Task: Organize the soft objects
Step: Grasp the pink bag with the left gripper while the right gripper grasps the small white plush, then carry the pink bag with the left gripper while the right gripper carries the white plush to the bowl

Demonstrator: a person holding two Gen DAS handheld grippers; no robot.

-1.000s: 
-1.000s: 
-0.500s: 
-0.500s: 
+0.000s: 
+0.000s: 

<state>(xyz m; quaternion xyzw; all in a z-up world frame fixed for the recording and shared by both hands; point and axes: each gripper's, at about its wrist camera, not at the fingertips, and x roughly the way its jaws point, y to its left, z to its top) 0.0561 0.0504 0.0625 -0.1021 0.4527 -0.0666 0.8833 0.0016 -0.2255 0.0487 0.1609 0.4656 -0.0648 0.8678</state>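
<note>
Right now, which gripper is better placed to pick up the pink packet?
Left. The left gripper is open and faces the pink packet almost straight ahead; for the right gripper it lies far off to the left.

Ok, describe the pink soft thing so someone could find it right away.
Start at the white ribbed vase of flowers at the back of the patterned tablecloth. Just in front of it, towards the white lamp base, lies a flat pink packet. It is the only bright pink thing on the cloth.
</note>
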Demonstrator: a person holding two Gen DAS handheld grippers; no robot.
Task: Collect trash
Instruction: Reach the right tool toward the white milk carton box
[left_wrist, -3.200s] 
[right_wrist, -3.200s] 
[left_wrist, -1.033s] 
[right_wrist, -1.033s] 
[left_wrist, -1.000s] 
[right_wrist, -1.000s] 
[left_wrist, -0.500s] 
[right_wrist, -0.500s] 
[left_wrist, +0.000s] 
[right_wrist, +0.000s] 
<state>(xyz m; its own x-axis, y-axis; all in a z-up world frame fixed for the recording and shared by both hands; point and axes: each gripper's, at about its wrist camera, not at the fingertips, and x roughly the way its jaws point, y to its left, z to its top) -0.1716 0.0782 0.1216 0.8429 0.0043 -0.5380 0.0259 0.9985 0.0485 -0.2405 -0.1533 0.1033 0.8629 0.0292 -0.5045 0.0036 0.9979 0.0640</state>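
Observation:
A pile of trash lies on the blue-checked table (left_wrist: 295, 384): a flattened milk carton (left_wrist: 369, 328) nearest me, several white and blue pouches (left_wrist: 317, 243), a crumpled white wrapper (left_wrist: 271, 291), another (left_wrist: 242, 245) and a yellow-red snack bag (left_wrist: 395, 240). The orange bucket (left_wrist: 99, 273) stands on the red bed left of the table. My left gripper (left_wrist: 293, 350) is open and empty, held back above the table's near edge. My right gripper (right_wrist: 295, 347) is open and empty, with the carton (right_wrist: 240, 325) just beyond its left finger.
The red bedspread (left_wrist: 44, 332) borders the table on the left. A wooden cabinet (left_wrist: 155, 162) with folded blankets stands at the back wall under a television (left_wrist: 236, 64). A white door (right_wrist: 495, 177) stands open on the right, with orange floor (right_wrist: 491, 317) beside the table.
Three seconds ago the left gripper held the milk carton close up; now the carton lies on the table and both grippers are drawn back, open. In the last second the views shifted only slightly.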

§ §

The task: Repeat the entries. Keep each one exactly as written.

Result of this exercise:
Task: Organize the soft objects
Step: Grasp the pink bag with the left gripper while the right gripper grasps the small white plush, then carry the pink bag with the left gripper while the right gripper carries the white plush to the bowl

Demonstrator: a person holding two Gen DAS handheld grippers; no robot.

-1.000s: 
-1.000s: 
-0.500s: 
-0.500s: 
+0.000s: 
+0.000s: 

<state>(xyz m; quaternion xyzw; all in a z-up world frame fixed for the recording and shared by both hands; point and axes: each gripper's, at about its wrist camera, not at the fingertips, and x roughly the way its jaws point, y to its left, z to its top) 0.0561 0.0504 0.0625 -0.1021 0.4527 -0.0666 0.8833 0.0016 -0.2255 0.0487 0.1609 0.4656 -0.0648 0.8678</state>
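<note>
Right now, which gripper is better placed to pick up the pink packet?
Left. The left gripper is open and faces the pink packet almost straight ahead; for the right gripper it lies far off to the left.

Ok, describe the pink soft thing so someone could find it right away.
Start at the white ribbed vase of flowers at the back of the patterned tablecloth. Just in front of it, towards the white lamp base, lies a flat pink packet. It is the only bright pink thing on the cloth.
</note>
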Demonstrator: a person holding two Gen DAS handheld grippers; no robot.
Task: Collect trash
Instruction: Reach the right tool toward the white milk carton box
[left_wrist, -3.200s] 
[right_wrist, -3.200s] 
[left_wrist, -1.033s] 
[right_wrist, -1.033s] 
[left_wrist, -1.000s] 
[right_wrist, -1.000s] 
[left_wrist, -0.500s] 
[right_wrist, -0.500s] 
[left_wrist, +0.000s] 
[right_wrist, +0.000s] 
<state>(xyz m; its own x-axis, y-axis; all in a z-up world frame fixed for the recording and shared by both hands; point and axes: each gripper's, at about its wrist camera, not at the fingertips, and x roughly the way its jaws point, y to its left, z to its top) -0.1716 0.0782 0.1216 0.8429 0.0043 -0.5380 0.0259 0.9985 0.0485 -0.2405 -0.1533 0.1033 0.8629 0.0292 -0.5045 0.0036 0.9979 0.0640</state>
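Observation:
A pile of trash lies on the blue-checked table (left_wrist: 295, 384): a flattened milk carton (left_wrist: 369, 328) nearest me, several white and blue pouches (left_wrist: 317, 243), a crumpled white wrapper (left_wrist: 271, 291), another (left_wrist: 242, 245) and a yellow-red snack bag (left_wrist: 395, 240). The orange bucket (left_wrist: 99, 273) stands on the red bed left of the table. My left gripper (left_wrist: 293, 350) is open and empty, held back above the table's near edge. My right gripper (right_wrist: 295, 347) is open and empty, with the carton (right_wrist: 240, 325) just beyond its left finger.
The red bedspread (left_wrist: 44, 332) borders the table on the left. A wooden cabinet (left_wrist: 155, 162) with folded blankets stands at the back wall under a television (left_wrist: 236, 64). A white door (right_wrist: 495, 177) stands open on the right, with orange floor (right_wrist: 491, 317) beside the table.
Three seconds ago the left gripper held the milk carton close up; now the carton lies on the table and both grippers are drawn back, open. In the last second the views shifted only slightly.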

This exercise is now fully answered.